Your instructions: Filter out every line below that lacks "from", and copy the rest.

Stored data entries:

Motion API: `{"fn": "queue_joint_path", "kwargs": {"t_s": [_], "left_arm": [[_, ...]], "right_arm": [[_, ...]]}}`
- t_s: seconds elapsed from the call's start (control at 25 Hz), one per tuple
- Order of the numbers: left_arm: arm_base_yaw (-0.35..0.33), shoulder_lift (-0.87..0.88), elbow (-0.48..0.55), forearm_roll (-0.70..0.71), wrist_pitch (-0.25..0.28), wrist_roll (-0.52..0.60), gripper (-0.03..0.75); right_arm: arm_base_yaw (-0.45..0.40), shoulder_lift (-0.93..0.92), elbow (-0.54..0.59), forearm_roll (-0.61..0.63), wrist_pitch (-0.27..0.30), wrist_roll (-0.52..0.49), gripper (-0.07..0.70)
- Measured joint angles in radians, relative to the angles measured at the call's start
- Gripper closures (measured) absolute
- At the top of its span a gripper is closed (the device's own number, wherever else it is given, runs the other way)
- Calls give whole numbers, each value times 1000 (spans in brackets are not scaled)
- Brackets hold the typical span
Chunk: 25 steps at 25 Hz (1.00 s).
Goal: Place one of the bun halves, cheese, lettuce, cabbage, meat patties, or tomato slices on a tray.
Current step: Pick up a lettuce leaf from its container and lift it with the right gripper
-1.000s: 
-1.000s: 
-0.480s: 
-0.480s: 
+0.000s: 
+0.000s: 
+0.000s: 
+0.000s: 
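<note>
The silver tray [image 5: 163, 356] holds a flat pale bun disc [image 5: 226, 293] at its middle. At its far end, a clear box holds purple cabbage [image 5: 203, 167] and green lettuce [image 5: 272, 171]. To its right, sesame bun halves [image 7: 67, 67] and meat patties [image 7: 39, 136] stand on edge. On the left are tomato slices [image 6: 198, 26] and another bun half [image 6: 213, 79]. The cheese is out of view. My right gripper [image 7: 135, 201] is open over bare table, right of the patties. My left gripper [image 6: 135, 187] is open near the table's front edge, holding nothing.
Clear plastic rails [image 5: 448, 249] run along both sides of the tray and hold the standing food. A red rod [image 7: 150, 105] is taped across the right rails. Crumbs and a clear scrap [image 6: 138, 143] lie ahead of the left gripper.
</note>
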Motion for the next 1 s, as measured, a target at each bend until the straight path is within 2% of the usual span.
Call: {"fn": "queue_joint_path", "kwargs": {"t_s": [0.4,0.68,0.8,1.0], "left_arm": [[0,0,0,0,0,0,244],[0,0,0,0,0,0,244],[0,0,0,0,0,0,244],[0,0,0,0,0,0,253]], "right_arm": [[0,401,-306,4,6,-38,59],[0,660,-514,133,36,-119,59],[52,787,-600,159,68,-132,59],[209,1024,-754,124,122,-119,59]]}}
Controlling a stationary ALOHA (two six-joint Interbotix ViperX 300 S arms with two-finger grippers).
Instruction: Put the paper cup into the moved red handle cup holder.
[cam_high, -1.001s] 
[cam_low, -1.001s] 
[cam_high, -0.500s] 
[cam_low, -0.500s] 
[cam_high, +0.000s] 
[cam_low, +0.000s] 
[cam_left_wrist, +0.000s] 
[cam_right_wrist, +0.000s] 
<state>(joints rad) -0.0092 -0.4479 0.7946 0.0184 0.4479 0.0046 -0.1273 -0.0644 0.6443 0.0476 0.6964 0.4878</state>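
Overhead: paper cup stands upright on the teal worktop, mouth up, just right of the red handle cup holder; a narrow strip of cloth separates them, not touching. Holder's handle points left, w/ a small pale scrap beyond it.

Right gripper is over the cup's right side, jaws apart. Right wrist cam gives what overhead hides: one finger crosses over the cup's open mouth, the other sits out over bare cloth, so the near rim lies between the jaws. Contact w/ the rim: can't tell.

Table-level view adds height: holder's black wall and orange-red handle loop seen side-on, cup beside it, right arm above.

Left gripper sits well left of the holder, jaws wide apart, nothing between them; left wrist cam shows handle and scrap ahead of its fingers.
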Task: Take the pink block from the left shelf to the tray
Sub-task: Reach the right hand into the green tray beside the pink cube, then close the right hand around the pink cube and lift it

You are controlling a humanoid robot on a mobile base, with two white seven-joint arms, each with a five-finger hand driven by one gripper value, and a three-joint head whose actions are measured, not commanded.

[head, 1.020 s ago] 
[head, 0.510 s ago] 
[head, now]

Result of this task:
- t_s: seconds elapsed from the call's start (control at 25 Hz), one per tuple
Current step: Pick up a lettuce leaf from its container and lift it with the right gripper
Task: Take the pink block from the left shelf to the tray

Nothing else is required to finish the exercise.